Print the data that follows exactly.

§ §

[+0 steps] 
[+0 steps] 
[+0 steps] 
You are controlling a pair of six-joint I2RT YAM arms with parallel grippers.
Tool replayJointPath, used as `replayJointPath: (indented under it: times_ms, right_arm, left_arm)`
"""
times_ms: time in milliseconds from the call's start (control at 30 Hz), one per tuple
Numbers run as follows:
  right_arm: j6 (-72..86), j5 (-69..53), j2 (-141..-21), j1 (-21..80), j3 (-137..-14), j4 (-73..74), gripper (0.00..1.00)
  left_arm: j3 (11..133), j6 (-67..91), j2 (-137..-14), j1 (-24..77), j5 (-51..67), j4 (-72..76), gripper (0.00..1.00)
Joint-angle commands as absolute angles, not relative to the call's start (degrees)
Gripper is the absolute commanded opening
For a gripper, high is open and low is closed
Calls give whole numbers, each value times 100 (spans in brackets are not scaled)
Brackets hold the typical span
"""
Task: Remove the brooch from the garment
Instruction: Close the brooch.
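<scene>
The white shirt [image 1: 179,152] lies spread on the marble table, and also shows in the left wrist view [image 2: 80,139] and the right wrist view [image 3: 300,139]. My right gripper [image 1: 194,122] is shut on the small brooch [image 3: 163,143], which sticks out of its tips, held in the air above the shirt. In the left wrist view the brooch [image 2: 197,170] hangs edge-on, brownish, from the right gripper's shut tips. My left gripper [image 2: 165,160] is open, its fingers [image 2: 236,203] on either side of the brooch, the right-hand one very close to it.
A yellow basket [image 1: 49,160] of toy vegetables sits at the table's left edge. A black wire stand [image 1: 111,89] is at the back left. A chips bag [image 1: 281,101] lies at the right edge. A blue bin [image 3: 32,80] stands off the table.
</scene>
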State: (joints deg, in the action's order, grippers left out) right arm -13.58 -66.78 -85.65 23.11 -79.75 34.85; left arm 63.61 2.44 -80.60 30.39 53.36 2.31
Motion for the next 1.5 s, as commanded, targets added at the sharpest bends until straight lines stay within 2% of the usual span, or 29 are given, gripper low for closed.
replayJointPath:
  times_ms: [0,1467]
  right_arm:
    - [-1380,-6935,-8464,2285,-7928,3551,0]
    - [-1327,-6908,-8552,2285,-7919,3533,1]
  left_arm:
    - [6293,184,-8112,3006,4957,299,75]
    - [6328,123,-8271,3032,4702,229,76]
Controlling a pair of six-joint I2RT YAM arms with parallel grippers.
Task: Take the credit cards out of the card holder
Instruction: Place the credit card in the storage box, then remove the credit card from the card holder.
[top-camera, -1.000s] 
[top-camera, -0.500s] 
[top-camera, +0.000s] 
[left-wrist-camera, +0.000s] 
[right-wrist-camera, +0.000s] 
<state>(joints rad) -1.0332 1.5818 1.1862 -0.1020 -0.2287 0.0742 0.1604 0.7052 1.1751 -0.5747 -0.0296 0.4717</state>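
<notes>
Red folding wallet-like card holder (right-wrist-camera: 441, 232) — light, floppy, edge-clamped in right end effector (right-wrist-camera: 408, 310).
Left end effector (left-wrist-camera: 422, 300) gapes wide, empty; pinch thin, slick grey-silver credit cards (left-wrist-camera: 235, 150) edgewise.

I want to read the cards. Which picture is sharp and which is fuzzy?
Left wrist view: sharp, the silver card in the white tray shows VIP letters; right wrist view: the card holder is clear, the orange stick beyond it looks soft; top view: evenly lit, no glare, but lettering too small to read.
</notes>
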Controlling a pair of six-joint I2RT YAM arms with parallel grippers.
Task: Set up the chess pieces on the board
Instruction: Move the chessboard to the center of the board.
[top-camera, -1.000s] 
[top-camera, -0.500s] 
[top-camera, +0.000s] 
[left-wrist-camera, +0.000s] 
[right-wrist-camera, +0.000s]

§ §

- _Result for this task_
[+0 steps] 
[+0 steps] 
[+0 steps] 
You are controlling a pair of six-joint I2RT YAM arms with parallel grippers.
Tool replayJointPath, used as `replayJointPath: (indented under it: times_ms, right_arm, left_arm)`
"""
times_ms: time in milliseconds from the call's start (control at 30 Hz), one per tuple
Numbers run as follows:
  right_arm: j6 (-72..86), j5 (-69..53), j2 (-141..-21), j1 (-21..80), j3 (-137..-14), j4 (-73..74), gripper (0.00..1.00)
  left_arm: j3 (11..133), j6 (-67..91), j2 (-137..-14), j1 (-24..77), j5 (-51..67), j4 (-72..76), gripper (0.00..1.00)
Joint-angle commands as absolute angles, not relative to the call's start (degrees)
Gripper is the absolute commanded opening
For a gripper, high is open and low is closed
Calls give whole numbers, each value times 100 (spans in brackets are not scaled)
Brackets hold the typical span
"""
Task: Remove the brooch from the garment
Instruction: Close the brooch.
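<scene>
The white shirt [image 1: 179,152] lies spread on the marble table, and also shows in the left wrist view [image 2: 80,139] and the right wrist view [image 3: 300,139]. My right gripper [image 1: 194,122] is shut on the small brooch [image 3: 163,143], which sticks out of its tips, held in the air above the shirt. In the left wrist view the brooch [image 2: 197,170] hangs edge-on, brownish, from the right gripper's shut tips. My left gripper [image 2: 165,160] is open, its fingers [image 2: 236,203] on either side of the brooch, the right-hand one very close to it.
A yellow basket [image 1: 49,160] of toy vegetables sits at the table's left edge. A black wire stand [image 1: 111,89] is at the back left. A chips bag [image 1: 281,101] lies at the right edge. A blue bin [image 3: 32,80] stands off the table.
</scene>
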State: (joints deg, in the action's order, grippers left out) right arm -13.58 -66.78 -85.65 23.11 -79.75 34.85; left arm 63.61 2.44 -80.60 30.39 53.36 2.31
Motion for the next 1.5 s, as commanded, targets added at the sharpest bends until straight lines stay within 2% of the usual span, or 29 are given, gripper low for closed.
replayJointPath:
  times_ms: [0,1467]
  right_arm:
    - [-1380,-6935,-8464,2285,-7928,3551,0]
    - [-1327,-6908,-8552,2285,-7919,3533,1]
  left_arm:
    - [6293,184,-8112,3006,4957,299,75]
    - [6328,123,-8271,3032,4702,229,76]
Controlling a pair of six-joint I2RT YAM arms with parallel grippers.
Task: Take the credit cards out of the card holder
Instruction: Place the credit card in the storage box, then remove the credit card from the card holder.
[top-camera, -1.000s] 
[top-camera, -0.500s] 
[top-camera, +0.000s] 
[left-wrist-camera, +0.000s] 
[right-wrist-camera, +0.000s] 
<state>(joints rad) -1.0332 1.5818 1.1862 -0.1020 -0.2287 0.0742 0.1604 0.7052 1.1751 -0.5747 -0.0296 0.4717</state>
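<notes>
Red folding wallet-like card holder (right-wrist-camera: 441, 232) — light, floppy, edge-clamped in right end effector (right-wrist-camera: 408, 310).
Left end effector (left-wrist-camera: 422, 300) gapes wide, empty; pinch thin, slick grey-silver credit cards (left-wrist-camera: 235, 150) edgewise.

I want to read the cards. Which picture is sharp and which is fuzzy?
Left wrist view: sharp, the silver card in the white tray shows VIP letters; right wrist view: the card holder is clear, the orange stick beyond it looks soft; top view: evenly lit, no glare, but lettering too small to read.
</notes>
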Controlling a pair of six-joint I2RT YAM arms with parallel grippers.
Task: Set up the chess pieces on the board
Instruction: Move the chessboard to the center of the board.
[top-camera, -1.000s] 
[top-camera, -0.500s] 
[top-camera, +0.000s] 
[left-wrist-camera, +0.000s] 
[right-wrist-camera, +0.000s]

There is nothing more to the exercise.